Güç ve Büyü
Tek hamlede söktüğüm iple Kang Dae ' nin boynunu bağlayacaktım. Kang Dae'nin arkasındaki aynadan kendimi gördüm. Güçlü görünüyordum. "Anneciğim ve babacığım, intikamınızı alacağım."
Kang Dae konuşmak için ağzını aralamıştı ki ağzından kanlar gelmeye başladı. Bunun neden olduğunu biliyordum. "Touka biri tarafından işkenceye tabi tutuluyordu."
Kahkaha atıp Kang Dae'yi sandalyeye bağladım. "Annem, babam... Hepsi senin yüzünden öldü. Sen bir KATİLSİN. Ve ben onların intikamını öyle güzel alacağım ki beni öldür diye yalvaracaksın bana!"dememle arkamdan yükselen ses içimin rahatlamasına yardımcı oldu."Ben de yardım edeceğim sevgilim.".
...
Kang Dae'nin çok sevgili hemocidia ları benim heryerimi kesmişti ama bedenimde bir iz dahi yoktu. Bunun nedenini bilmiyordum. Kook hemocidia ların kanını tek tek emip yere atıyordu. Bana döndü ve o korkunç surat gerilememe sebep oldu. Çünkü artık kendi halime gelmiştim ve dönüştüğümde olduğu gibi korkusuz değildim. Kook dişlerini eski haline çevirip bir mendille dudaklarını sildi. Yanıma gelip elimi tuttu ve beni hızla döndürdü. Touka tam arkamda annemin bana bıraktığı belkide dünyanın en keskin kılıcıyla bana kafa tutuyordu. Tekrar dönüşebilir miydim?

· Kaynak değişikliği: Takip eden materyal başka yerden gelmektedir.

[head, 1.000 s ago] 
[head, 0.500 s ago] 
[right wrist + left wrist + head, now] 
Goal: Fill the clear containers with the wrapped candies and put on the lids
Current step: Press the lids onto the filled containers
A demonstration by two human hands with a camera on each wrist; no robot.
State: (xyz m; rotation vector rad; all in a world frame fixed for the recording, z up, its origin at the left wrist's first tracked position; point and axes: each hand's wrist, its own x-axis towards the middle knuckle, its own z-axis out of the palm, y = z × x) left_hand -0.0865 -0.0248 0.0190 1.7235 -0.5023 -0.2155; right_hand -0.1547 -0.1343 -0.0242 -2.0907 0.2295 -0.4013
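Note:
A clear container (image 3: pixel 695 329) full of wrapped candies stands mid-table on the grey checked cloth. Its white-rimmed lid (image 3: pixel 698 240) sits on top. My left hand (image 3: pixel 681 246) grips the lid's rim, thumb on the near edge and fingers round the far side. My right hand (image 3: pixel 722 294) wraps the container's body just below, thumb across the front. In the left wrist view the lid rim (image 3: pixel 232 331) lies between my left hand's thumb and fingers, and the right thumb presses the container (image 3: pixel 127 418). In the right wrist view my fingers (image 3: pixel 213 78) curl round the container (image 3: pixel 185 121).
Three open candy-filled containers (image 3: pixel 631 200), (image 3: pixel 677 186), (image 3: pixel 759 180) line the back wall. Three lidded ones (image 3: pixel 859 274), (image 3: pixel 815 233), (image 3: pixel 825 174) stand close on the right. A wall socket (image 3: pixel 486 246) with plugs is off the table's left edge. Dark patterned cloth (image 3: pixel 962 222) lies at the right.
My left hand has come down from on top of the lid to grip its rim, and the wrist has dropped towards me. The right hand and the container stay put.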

Gözlerimi kapatıp derin bir nefes aldım. Dönüştüğümü hissedebiliyordum. Bembeyaz bir yere gittim zihnimde ve bu benim kontrolüm dışındaydı.
"Bir iple sandalyeye bağlanmış öylece duruyordum. Etrafta kimse yoktu. Kan revan içinde öylece yardım diliyordum ama kimseyi göremiyordum. Etraf bembeyaz bir sisle kaplıydı. Sisin içinden birileri geliyor ve ben kaçmak için uğraşıyordum. O gelen iki kişinin annem ve babam olduğunu gördüğümde duraksadım. Annem yanımda diz çöktü ve saçlarımı okşadı. Mükemmel kırmızı gözleri bana şefkatle bakıyordu. Böyle bir şeyi uzun zamandır yaşamıyordum. Babam ise saçlarımı okşuyordu. Huzurun tanımı buydu belkide...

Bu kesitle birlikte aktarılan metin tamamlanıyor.